Finally, if your ownership group requires flexibility in allocating income and distributions in a way that does not simply follow stock ownership percentages, or if you anticipate bringing in investors who would not qualify as S corporation shareholders, a structure taxed as a partnership may be a better fit.
At its core, the S corporation decision is a cost benefit analysis. It should not be based solely on the idea that S corporations are generally tax efficient. Instead, the analysis should quantify the expected self-employment tax savings, then subtract the cost of payroll processing and payroll tax compliance, the additional cost of tax preparation and advisory work, any incremental state level fees or taxes related to your structure, the practical cost of your time and the added complexity of the structure, and any strategic downsides, such as reduced flexibility in using losses or allocating profits among multiple owners.
If, after this analysis, the net benefit is small, highly sensitive to changes in profit, or dependent on aggressive compensation assumptions, the election may not be appropriate. If the net benefit is clearly positive, reasonably stable from year to year, and compatible with your broader tax and business goals, then an S corporation election may be a strong option.
Before filing Form 2553, it is prudent to take several steps.
First, review your last one to two years of financial results. Ask what your self-employment tax savings would have been if you had paid yourself a reasonable salary and taken the remaining profit as distributions through an S corporation, after factoring in the relevant costs.
Second, prepare a realistic projection of your expected profit for the next year or two. Consistency and reasonable growth in profit support the case for an S election. Highly uncertain or declining profit may suggest caution.
Third, outline a compensation plan that includes a well supported reasonable salary figure and a plan for distributions. This is the foundation for both tax savings and audit defense. At the same time, review your ownership structure and any current or anticipated investors to confirm that they meet S corporation eligibility requirements.
Fourth, understand how your state and any other relevant jurisdictions treat S corporations and your specific type of entity.

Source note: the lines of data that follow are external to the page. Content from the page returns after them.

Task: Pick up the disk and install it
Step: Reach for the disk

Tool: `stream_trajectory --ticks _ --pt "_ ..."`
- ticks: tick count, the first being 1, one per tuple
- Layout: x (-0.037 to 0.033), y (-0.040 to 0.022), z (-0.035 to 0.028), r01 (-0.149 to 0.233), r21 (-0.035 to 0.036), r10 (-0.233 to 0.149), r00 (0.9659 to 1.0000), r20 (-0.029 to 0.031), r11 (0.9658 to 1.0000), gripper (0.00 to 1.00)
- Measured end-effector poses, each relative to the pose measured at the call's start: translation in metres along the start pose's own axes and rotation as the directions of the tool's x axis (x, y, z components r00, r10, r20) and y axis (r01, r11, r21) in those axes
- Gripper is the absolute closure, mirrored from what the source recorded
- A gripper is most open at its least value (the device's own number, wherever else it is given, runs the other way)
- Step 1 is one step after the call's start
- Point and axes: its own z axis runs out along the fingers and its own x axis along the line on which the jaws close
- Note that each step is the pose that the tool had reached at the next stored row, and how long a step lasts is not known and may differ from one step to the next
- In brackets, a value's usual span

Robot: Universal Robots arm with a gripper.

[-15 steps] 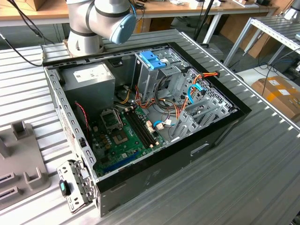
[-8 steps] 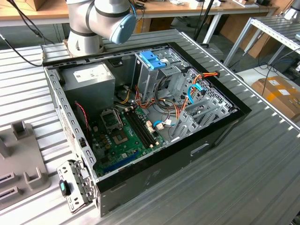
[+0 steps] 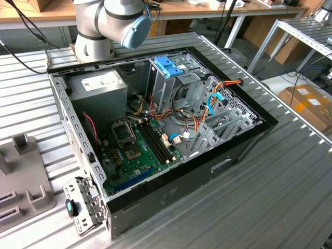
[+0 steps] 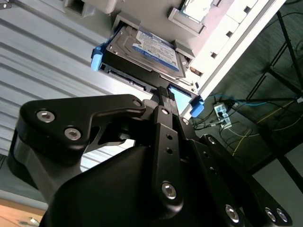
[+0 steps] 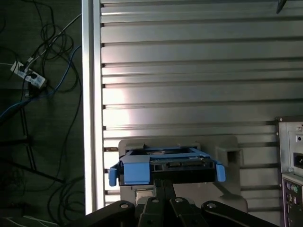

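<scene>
Quick progress check: this one's barely off the start line, I'd say. The flat silver-metal disk (image 4: pixel 151 47) with the white-and-blue label, framed in light-blue plastic rails, is still sitting in its pale grey plastic holder (image 5: pixel 227 153) on the ribbed metal worktop (image 5: pixel 189 71), not in the machine. The black gripper (image 4: pixel 163 91) is right up against the middle of the disk's near edge in both wrist views. Its fingers (image 4: pixel 163 111) are drawn narrow, pretty much together, with the tips at that edge. To me that reads as pinched onto the carrier, but the actual contact is hidden by the disk's edge, so take it as my guess. Nothing looks lifted: the disk lies flat and square in the holder. In the exterior view the big open black computer case (image 3: pixel 171 199) lies on its side in the middle of the worktop, with the green motherboard (image 3: pixel 135 150) facing up. The grey-and-blue robot arm (image 3: pixel 111 21) rises at about 12 o'clock from the case. A silver metal drive cage (image 3: pixel 166 88) with a blue plastic handle stands inside, toward 1 o'clock of the motherboard. So the grab looks made or nearly made, while getting the disk out of the holder and the whole install in the case are left.
</scene>
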Motion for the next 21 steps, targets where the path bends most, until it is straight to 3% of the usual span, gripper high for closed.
stream_trajectory --ticks 3,13,21 --pt "0.0045 0.0001 0.0011 0.001 0.0000 -0.001 1.0000 0.0001 1.0000 0.89" --pt "0.0047 0.0002 0.0012 0.001 0.0000 -0.001 1.0000 0.0000 1.0000 0.89" --pt "0.0118 -0.0001 0.0021 0.001 -0.0001 -0.001 1.0000 0.0001 1.0000 0.89"
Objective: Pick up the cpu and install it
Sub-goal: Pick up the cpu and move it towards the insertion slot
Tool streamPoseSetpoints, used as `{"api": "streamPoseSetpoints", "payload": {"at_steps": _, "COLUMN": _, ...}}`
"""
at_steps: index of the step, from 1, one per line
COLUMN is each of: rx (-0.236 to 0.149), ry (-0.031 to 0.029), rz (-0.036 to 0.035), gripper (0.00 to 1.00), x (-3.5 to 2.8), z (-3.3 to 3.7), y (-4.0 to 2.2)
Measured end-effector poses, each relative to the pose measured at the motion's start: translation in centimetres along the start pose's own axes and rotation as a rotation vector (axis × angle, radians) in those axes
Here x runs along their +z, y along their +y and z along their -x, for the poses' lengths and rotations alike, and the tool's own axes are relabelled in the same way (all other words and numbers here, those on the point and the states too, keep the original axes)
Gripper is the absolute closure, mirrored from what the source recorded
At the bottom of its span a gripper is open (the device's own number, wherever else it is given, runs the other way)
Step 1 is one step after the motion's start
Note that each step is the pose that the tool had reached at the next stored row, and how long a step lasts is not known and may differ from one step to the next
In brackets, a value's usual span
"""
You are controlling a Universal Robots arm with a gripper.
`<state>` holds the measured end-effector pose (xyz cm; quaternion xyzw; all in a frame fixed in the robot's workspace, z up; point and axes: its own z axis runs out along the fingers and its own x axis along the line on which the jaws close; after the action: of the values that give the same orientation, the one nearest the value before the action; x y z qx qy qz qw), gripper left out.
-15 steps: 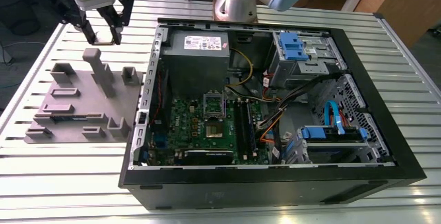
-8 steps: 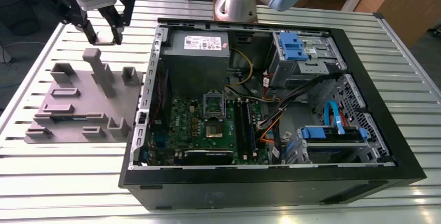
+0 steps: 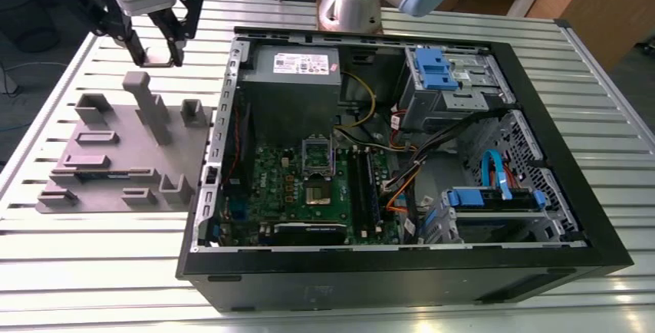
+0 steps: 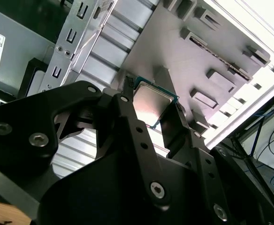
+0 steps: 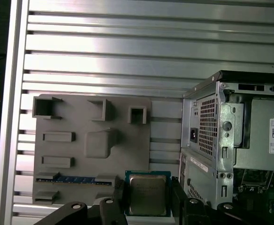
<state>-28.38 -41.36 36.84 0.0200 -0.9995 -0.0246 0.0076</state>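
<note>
The cpu (image 5: pixel 148 193) is a small flat square chip with a silver-grey metal top and a green edge. My gripper (image 5: pixel 148 199) is shut on it, one black finger on each of two opposite sides. In the second wrist view the cpu (image 4: pixel 152 99) sits tilted between the fingertips of the gripper (image 4: pixel 153 107). In the exterior view the gripper (image 3: pixel 156 58) hangs in the air at the upper left, above the far edge of the grey fixture plate (image 3: pixel 123 153), left of the open computer case. The metal-framed socket (image 3: pixel 317 173) lies on the green motherboard inside the case.
The open black computer case (image 3: pixel 409 272) lies on a slatted metal table (image 3: pixel 103 256), with a power supply (image 3: pixel 294 64), blue drive brackets (image 3: pixel 435 68) and cables inside. The fixture plate has tall posts (image 3: pixel 149 107) and holds a memory stick (image 5: pixel 73 179).
</note>
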Motion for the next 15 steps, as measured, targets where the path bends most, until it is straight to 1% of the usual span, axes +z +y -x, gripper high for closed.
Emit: {"api": "streamPoseSetpoints", "payload": {"at_steps": 15, "rx": 0.0, "ry": 0.0, "rz": 0.0, "gripper": 0.53, "x": -0.01, "z": 0.42, "y": -0.02}}
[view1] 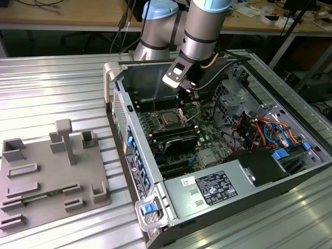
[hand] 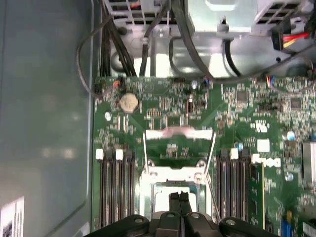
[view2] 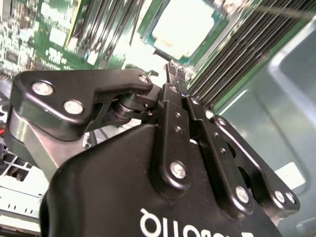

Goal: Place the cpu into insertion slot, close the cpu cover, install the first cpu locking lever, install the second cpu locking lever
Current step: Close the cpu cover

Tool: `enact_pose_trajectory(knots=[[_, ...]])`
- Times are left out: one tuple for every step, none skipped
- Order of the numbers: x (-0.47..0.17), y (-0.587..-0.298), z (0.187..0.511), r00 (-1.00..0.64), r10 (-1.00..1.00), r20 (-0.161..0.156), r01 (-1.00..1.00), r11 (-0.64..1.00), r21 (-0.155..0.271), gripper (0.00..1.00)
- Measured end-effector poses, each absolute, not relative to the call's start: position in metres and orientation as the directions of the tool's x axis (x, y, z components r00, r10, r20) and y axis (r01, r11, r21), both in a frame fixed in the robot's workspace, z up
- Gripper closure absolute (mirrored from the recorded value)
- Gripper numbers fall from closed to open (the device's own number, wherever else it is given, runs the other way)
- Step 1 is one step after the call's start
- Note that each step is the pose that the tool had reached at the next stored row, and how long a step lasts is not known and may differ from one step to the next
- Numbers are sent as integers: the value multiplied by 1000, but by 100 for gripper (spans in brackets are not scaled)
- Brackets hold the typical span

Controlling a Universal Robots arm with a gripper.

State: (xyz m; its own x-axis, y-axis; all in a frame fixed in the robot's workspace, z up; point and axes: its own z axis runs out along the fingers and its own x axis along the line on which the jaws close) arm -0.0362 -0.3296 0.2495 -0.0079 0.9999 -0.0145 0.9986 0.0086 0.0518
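Metal table (view1: 52, 88) w/ open PC case (view1: 136, 162) & grey fixture plate (view1: 45, 179).

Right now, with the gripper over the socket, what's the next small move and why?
Probably ease the shut gripper toward the cpu cover to tip it down: the cpu already sits in the insertion slot, the cover looks swung open, and the gripper hangs just over the socket.

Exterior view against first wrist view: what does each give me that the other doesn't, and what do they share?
Exterior view adds: the grey fixture tray at its left, beside the case, and the power supply. First wrist view adds: the coin battery and the cpu cover, which appears to stand open beyond the insertion slot. Shared: the gripper, fingers together, over that slot, with memory slots on either side.
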Motion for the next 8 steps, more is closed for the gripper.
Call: enact_pose_trajectory(knots=[[-32,-330,249,-8,1000,-15,999,9,52,89],[-29,-330,249,-8,1000,-15,999,9,52,89],[-25,-330,249,-8,1000,-14,999,9,52,89],[-23,-330,249,-8,1000,-14,999,9,52,89],[-22,-330,250,-8,1000,-15,999,9,52,89],[-21,-330,253,-8,1000,-15,999,8,52,89],[-21,-330,256,-8,1000,-14,999,9,52,89],[-21,-330,258,-8,1000,-15,999,9,52,89]])
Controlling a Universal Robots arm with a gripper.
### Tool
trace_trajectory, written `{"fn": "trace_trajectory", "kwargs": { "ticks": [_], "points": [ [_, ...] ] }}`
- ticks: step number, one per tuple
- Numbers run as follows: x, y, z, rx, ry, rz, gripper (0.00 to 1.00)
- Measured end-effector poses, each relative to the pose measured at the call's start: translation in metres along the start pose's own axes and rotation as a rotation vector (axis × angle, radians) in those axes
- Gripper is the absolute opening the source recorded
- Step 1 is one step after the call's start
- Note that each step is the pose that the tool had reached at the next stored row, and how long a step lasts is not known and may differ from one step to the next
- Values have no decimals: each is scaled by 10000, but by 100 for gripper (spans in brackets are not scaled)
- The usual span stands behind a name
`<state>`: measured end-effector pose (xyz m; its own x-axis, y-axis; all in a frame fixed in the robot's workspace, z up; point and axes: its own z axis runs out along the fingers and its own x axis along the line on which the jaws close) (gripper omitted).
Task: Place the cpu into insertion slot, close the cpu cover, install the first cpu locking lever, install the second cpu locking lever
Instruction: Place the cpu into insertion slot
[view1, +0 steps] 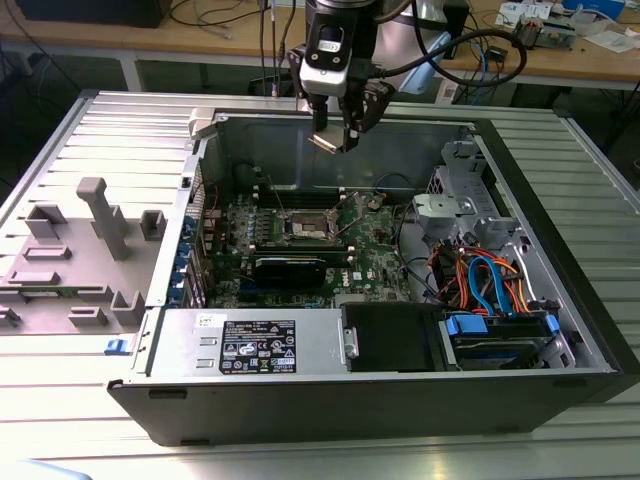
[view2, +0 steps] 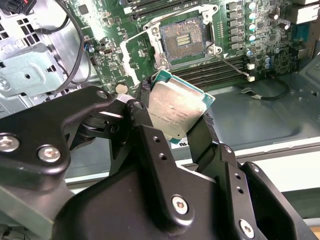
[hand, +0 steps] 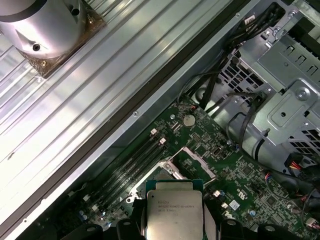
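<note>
My gripper (view1: 333, 138) hangs above the open computer case, shut on the cpu (view2: 176, 109), a flat square chip with a silvery top and a green edge. In both wrist views the black fingers (hand: 131, 226) clamp the chip at two opposite sides. On the green board beneath it lies the insertion slot (view2: 182, 39), a dark square socket with a silver rim, uncovered and empty; in the exterior view the insertion slot (view1: 303, 232) is well below the gripper. The cpu cover (view2: 136, 54) stands swung up beside the socket. A thin locking lever (view2: 234, 65) sticks out, unlatched.
Long black memory slots (view2: 220, 72) run beside the socket. A black graphics card (view1: 290, 266) lies in front of it. The power supply (view1: 255, 345), a drive cage with blue and orange cables (view1: 490, 285) and the case walls (view1: 400, 150) ring the board. A grey fixture (view1: 80, 250) stands at the exterior view's left.
</note>
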<state>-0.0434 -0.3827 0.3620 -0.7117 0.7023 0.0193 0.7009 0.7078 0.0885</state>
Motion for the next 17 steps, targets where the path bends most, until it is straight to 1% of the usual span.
{"fn": "trace_trajectory", "kwargs": {
  "ticks": [17],
  "points": [
    [0, 0, 0, -7, -32, 370, 55]
  ]
}}
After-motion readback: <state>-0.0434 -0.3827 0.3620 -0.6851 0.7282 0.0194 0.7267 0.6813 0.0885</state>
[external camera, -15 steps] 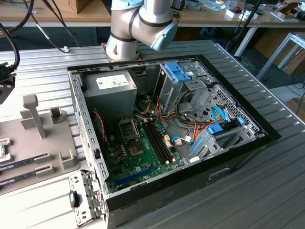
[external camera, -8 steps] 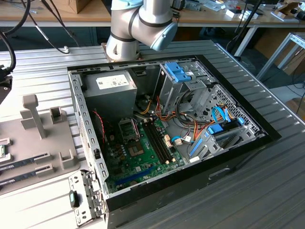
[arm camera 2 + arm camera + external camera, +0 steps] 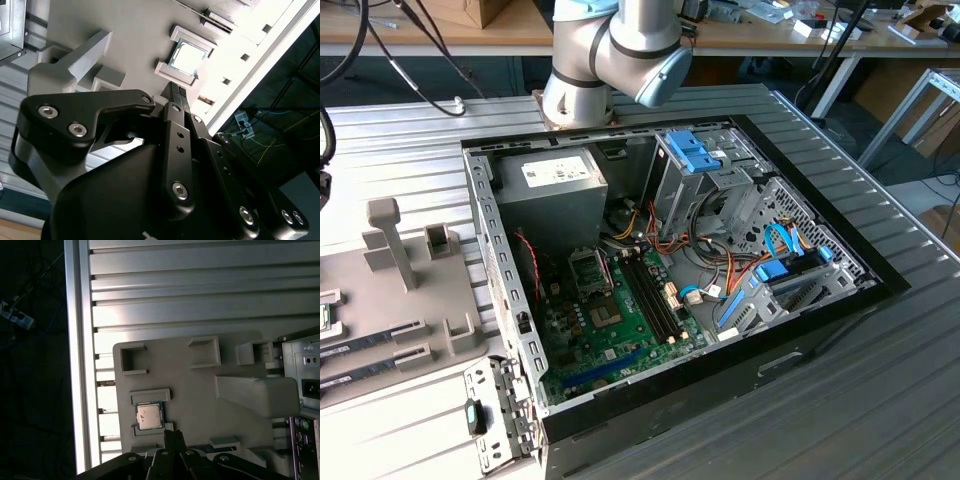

State rules can change the economics of the decision.
Finally, if you have rentals, other businesses, existing K-1s, or significant suspended or carryforward losses, have those elements reviewed to see how an S election would interact with your ability to use those items. If you have multiple owners, consider whether you are comfortable with pro rata allocations and distributions, or whether you need the additional flexibility that a partnership structure can provide.
At High Impact CPA, we approach S corporation decisions as part of a broader tax planning and business strategy conversation, rather than as a one size fits all solution. We begin with your actual financial results, your goals for the business, and your tolerance for administrative complexity and risk.
From there, we model the potential self-employment tax savings under a range of reasonable salary scenarios, and we compare those savings to the expected increase in payroll, tax preparation, and other compliance costs. We also review state level implications and how an S election would interact with your other income, losses, existing entities, and ownership structure.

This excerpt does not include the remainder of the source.